[Zlib-devel] known bugs in distance-checking code?
Greg Roelofs
newt at pobox.com
Wed Feb 23 11:59:32 EST 2005
Hi, Mark,
> That png does indeed have an invalid distance too far back. The
> relevant portions are shown below disassembled. There are five
> literals followed by a match with distance 132. The maximum distance
> allowed at that point is five. With the old inflate, it will most
> likely copy zeros from the sliding window, since it was allocated with
> calloc(), if this is the first use of that window. If the inflate
> structure is being reused, e.g. with inflateReset(), then it would copy
> something from near the end of the last image.
Ah, many thanks for the quick analysis! Could you pop this one through
your tools, too? It dies after 100 bytes:
http://audio.rightmark.org/test/audiotrak-prodigy192-1644/thd.png
(6760 bytes). In this case, we can tell what software generated it.

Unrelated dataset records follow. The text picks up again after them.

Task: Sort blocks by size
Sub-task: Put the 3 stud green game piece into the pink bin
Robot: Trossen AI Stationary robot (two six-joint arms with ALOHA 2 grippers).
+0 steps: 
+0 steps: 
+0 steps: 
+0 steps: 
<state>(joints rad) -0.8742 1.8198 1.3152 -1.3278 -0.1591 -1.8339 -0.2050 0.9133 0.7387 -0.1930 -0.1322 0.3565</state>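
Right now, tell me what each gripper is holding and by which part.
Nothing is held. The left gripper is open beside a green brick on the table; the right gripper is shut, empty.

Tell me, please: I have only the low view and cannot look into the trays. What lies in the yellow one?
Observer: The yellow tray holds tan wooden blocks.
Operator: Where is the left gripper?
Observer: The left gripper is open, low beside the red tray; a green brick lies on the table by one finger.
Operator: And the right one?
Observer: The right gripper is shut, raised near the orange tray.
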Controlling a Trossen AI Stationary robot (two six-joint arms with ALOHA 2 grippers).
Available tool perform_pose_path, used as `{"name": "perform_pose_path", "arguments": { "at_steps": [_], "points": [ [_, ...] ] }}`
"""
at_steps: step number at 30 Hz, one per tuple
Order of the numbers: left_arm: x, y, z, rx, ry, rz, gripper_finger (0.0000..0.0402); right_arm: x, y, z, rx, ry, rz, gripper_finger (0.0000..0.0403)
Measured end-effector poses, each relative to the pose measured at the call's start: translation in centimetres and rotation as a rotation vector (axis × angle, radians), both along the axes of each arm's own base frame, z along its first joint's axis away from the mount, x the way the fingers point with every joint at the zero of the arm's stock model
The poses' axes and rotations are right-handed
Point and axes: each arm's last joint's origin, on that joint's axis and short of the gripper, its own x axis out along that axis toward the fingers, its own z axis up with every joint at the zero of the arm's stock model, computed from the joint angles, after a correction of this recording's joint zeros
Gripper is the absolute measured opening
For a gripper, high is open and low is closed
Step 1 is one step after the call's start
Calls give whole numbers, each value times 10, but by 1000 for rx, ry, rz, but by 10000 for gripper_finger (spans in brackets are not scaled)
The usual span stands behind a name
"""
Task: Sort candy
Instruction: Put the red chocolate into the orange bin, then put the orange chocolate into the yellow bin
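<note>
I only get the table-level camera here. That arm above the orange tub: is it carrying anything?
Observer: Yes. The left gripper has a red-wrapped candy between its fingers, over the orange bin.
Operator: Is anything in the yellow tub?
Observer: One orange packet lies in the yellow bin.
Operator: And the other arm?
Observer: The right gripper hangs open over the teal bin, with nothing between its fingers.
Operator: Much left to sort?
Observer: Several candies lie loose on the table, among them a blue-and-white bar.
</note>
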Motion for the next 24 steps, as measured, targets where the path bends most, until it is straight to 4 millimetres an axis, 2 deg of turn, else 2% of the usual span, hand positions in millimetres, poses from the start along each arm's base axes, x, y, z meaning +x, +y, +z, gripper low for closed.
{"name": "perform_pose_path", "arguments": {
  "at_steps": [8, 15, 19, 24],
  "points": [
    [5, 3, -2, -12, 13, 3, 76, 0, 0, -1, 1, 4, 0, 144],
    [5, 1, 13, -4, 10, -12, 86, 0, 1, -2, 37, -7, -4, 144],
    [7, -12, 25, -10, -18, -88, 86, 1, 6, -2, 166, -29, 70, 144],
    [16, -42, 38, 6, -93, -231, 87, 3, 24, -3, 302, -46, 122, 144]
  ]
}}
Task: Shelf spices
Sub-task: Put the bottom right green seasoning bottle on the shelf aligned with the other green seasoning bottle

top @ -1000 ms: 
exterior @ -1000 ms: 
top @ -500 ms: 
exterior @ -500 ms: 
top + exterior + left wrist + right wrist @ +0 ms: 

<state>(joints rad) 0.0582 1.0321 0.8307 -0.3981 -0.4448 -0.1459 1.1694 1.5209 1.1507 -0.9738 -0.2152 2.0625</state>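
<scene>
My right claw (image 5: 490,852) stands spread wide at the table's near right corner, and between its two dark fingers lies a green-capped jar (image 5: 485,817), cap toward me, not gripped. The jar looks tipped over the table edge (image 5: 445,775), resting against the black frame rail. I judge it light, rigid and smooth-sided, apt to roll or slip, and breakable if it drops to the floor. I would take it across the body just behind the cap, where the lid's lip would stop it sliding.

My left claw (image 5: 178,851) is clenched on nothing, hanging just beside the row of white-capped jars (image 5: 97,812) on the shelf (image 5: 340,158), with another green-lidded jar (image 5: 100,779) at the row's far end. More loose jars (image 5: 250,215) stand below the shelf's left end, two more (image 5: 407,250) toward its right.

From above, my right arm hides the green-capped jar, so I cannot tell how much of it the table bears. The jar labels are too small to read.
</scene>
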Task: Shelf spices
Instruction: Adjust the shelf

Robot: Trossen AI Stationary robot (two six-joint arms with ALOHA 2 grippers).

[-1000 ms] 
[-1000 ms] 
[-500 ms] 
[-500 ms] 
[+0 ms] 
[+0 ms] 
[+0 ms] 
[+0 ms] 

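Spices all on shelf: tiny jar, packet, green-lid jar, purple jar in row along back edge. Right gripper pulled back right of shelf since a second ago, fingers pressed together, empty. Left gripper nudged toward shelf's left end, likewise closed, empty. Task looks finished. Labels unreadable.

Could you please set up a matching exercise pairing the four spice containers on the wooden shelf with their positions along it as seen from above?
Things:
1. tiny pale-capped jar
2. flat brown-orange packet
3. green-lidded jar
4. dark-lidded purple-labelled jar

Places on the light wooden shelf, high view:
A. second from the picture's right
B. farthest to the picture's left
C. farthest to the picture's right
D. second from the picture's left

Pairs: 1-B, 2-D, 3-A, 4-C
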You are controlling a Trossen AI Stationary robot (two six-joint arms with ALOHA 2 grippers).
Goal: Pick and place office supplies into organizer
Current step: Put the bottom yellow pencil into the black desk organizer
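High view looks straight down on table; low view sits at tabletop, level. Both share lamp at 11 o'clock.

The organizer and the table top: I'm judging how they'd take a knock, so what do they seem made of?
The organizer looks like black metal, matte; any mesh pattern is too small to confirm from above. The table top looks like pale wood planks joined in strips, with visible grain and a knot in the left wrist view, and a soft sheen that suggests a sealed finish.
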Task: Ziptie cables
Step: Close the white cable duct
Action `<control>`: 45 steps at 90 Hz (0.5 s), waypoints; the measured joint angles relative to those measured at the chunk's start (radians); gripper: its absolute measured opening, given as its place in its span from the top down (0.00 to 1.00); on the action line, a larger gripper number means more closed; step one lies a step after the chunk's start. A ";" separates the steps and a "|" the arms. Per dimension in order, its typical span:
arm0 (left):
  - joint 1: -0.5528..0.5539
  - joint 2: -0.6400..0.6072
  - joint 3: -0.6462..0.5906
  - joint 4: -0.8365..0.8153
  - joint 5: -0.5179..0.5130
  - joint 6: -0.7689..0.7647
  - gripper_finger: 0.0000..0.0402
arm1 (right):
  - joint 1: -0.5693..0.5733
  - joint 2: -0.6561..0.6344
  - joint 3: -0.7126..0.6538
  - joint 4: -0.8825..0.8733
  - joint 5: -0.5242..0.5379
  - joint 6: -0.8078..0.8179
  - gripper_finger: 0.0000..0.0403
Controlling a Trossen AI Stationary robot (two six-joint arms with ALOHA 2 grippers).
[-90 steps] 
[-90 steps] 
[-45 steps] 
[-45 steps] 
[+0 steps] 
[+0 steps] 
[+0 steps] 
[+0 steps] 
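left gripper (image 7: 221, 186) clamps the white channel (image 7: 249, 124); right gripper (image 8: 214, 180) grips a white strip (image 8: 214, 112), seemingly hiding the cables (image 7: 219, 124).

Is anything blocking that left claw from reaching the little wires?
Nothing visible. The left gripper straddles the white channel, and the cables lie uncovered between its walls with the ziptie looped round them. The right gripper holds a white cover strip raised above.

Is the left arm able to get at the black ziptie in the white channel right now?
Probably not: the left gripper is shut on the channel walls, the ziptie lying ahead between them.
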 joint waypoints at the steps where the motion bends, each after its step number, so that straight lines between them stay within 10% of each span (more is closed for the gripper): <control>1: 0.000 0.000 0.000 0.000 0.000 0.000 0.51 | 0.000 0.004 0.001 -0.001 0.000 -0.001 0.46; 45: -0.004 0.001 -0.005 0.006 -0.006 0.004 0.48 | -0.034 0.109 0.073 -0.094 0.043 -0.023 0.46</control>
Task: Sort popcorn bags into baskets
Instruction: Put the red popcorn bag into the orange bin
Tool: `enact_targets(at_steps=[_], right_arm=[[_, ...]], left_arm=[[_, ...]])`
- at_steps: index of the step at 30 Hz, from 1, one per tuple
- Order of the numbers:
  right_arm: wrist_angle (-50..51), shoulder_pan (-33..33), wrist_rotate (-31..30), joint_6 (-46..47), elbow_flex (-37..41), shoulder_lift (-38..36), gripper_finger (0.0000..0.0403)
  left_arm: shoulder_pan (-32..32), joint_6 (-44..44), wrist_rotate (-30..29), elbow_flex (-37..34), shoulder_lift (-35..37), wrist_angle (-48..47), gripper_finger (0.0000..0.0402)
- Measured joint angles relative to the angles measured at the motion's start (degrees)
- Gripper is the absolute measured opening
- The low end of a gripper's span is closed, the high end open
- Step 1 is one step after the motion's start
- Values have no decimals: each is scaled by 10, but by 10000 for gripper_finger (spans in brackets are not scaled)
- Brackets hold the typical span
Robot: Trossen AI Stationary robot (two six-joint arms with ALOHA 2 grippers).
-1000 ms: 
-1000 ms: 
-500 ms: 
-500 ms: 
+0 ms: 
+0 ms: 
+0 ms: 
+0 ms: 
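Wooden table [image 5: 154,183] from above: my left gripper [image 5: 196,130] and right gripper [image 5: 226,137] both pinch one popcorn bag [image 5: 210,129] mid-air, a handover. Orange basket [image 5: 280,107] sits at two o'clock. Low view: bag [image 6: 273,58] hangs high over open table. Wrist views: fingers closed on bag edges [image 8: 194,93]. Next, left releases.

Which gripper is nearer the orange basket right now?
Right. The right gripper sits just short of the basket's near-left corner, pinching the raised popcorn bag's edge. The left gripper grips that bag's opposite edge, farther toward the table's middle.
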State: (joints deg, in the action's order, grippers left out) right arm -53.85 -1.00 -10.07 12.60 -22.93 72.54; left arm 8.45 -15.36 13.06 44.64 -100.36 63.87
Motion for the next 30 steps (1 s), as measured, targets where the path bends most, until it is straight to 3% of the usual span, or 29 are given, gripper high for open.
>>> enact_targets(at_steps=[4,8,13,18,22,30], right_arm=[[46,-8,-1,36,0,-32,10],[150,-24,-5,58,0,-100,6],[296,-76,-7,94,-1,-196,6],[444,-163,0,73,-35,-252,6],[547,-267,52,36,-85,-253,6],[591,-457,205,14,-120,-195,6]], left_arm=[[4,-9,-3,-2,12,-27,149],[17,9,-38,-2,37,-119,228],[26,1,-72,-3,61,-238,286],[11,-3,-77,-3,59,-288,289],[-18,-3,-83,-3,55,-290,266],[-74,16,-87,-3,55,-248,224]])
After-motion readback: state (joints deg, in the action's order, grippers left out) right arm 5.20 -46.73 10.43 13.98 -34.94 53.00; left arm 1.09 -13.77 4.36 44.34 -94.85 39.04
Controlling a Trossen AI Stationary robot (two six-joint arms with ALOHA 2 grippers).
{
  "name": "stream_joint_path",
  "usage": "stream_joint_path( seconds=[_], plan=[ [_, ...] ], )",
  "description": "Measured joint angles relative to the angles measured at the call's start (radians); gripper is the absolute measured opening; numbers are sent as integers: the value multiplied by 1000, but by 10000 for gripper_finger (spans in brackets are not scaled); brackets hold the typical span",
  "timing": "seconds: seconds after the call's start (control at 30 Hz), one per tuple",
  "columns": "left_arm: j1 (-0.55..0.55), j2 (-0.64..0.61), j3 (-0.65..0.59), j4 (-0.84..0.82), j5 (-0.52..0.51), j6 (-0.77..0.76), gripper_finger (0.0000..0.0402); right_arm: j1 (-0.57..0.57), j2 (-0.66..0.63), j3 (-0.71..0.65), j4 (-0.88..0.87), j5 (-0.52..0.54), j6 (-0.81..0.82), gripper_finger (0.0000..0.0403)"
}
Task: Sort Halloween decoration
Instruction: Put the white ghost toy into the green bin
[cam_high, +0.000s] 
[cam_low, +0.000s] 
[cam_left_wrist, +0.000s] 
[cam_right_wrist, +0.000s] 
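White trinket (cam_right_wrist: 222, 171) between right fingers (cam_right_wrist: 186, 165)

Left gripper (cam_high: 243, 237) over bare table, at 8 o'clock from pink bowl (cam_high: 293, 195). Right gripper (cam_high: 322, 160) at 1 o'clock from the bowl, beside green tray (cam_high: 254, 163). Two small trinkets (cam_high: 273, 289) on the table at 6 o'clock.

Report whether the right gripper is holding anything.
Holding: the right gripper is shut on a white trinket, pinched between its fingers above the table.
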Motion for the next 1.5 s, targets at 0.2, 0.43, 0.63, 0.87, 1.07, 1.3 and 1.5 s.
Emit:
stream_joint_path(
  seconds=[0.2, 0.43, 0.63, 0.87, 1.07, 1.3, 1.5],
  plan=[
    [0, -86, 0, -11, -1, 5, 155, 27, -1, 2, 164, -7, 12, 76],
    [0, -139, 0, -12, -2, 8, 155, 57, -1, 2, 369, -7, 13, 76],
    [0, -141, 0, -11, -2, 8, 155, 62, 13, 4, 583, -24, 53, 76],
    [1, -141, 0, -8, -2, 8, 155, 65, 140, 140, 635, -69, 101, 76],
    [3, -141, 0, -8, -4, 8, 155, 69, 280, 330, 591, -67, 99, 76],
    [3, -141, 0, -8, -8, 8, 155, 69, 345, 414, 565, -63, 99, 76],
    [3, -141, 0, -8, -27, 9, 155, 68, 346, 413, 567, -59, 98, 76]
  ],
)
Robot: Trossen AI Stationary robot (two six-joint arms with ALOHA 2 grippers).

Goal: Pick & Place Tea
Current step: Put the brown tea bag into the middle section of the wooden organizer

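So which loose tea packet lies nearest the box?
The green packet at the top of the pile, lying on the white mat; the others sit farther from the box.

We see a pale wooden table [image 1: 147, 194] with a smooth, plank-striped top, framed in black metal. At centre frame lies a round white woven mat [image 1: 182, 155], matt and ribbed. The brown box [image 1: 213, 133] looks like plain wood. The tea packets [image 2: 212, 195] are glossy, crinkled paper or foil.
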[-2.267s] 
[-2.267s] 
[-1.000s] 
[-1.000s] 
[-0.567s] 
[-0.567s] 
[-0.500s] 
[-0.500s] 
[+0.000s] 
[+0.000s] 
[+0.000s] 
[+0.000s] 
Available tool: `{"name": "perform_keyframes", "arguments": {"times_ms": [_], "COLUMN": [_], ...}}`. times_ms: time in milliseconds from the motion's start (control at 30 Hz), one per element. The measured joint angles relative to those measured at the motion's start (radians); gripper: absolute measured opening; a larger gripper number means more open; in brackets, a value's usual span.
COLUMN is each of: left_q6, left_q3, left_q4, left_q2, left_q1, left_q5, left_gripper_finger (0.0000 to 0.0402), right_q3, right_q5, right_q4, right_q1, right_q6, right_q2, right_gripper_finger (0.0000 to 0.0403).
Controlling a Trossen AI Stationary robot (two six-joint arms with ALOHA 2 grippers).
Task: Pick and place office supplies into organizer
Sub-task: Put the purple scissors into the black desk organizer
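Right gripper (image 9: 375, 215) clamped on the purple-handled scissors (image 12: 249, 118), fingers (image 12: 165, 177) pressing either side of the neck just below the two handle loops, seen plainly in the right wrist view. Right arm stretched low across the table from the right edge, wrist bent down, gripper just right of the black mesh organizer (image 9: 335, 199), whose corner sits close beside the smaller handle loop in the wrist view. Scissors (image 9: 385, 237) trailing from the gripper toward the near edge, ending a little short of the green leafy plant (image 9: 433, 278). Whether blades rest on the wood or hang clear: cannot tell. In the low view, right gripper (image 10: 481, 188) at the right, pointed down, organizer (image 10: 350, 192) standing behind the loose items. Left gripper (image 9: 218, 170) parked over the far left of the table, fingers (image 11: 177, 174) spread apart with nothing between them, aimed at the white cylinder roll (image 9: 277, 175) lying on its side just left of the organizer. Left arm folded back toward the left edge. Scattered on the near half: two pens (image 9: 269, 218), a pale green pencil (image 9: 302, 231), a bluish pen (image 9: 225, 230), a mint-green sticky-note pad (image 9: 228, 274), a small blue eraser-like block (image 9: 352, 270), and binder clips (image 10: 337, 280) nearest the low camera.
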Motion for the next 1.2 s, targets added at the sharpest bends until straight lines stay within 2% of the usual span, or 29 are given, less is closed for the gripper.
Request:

> So the png file was improperly generated somehow. In my opinion, it is
> better to catch these than to let some buggy deflator out there
> continue in its life of crime.
I fully agree that we need to flag these, and in the case that they're
actually reading beyond the bounds of the allocated array (not the case
here?), we should barf rather than allow unpredictable results.
On the other hand, the reality is that users don't care; they just want
to see the images on the web sites, and the fact that IE and older
versions of Netscape/Mozilla/whatever all can do so while newer versions
can't is the mark of a bug in the newer versions, regardless of whether
the images really are invalid.
What we're likely to see is patches that hack the code to change the
error to a warning (and maybe that force the buffer to be initialized
or whatever). Some guidance from you on the most proper compromise
might be a good idea. ;-)
I'll pass your analysis along to the PNG list--thanks again.